A renovação do Mégane, o carro mais vendido em Portugal, passa pela modernização da parte dianteira, com a integração de luzes diurnas em LED, e novos equipamentos de conforto e segurança, como o Renault Visio System (um sistema com alerta de saída da faixa de rodagem), auxílio ao arranque em subida e sistema de iluminação automática e inteligente.

Porém, as mudanças mais profundas processam-se sob o capot: dois motores renovados a gasóleo - Energy 1.5 dCi de 110cv, (médias de 3,8 l/100 km e 95 g/km de CO2) e Energy 1.6 dCi 130cv (4,0 l/100 km e 104 g/km de CO2) - e a introdução do propulsor a gasolina 1.2 TCe, numa variante de 115cv (que substitui o motor 1.6 de 16v) e para o qual se anunciam médias de 5,3 l/100 km e 119 g/km de emissões de CO2. Todos estes motores vêm com tecnologia Energy de redução de consumos e emissões e sistema Start & Stop de paragem e arranque automático do motor.
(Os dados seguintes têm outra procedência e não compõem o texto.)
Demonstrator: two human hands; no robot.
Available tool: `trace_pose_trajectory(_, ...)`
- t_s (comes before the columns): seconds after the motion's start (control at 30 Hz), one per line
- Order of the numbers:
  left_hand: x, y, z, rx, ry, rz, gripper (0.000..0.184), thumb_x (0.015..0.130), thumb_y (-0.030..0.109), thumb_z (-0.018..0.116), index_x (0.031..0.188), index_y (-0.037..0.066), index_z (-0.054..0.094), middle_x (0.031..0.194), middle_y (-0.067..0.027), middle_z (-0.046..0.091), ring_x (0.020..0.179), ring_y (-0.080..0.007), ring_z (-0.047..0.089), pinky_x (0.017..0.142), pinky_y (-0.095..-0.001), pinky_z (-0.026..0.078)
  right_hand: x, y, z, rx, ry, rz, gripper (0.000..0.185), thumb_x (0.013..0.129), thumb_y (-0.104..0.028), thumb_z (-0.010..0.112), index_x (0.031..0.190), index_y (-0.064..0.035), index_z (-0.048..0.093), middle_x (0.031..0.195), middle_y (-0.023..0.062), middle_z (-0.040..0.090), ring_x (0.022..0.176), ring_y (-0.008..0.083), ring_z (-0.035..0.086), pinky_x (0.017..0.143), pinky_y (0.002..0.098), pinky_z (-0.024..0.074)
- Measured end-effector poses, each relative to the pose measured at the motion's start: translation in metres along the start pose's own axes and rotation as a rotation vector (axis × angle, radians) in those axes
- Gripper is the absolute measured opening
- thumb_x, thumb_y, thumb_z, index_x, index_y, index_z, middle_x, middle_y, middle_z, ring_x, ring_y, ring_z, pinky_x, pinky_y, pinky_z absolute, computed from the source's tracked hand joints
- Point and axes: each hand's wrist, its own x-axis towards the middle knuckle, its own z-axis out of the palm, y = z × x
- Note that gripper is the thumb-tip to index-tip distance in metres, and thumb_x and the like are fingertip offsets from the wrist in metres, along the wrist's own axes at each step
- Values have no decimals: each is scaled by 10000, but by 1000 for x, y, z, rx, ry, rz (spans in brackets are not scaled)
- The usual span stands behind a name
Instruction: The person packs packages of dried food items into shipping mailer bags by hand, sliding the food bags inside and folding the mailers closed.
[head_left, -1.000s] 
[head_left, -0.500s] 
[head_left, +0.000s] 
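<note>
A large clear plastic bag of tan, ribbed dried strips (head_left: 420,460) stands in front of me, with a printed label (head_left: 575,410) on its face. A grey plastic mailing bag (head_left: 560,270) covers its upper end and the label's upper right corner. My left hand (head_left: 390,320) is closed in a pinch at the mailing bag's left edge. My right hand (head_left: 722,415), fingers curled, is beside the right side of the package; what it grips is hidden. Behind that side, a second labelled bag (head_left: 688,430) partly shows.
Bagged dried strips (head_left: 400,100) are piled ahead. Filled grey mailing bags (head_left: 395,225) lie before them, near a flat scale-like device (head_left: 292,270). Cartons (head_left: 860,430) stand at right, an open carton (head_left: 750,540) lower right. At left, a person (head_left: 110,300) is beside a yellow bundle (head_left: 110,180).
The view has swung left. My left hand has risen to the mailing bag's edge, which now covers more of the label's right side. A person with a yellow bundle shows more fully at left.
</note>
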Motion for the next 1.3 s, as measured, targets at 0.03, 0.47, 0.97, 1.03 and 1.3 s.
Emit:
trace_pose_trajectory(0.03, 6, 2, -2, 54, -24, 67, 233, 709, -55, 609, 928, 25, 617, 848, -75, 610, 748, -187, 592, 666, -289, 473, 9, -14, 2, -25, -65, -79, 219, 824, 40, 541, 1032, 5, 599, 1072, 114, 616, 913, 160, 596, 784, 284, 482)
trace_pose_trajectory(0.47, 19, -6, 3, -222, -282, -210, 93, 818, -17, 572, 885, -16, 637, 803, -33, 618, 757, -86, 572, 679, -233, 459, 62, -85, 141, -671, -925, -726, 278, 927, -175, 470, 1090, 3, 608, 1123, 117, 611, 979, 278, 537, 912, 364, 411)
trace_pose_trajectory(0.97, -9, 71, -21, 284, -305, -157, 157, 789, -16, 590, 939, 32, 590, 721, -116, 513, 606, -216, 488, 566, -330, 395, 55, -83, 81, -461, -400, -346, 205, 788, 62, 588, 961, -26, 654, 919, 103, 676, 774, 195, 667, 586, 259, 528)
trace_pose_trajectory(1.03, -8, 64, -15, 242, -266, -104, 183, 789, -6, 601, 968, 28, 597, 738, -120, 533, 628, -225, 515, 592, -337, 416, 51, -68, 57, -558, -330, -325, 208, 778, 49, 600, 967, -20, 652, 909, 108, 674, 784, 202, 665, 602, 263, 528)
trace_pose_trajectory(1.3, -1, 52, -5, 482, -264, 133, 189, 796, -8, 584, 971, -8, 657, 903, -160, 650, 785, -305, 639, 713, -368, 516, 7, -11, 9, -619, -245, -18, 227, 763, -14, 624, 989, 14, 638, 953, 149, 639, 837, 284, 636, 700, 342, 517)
Dacia, uma marca em expansão

O SUV Duster é o mais bem-sucedido modelo desta marca romena do grupo Renault e, como todos os veículos da Dacia, tem preços muito acessíveis devido ao facto de os custos em investigação e desenvolvimento serem nulos. Tirando a especificidade em termos de design, todos os componentes dos Dacia, como, por exemplo, o motor 1.5 dCi a gasóleo, já foram usados em outros veículos da Aliança Renault Nissan com resultados comprovados.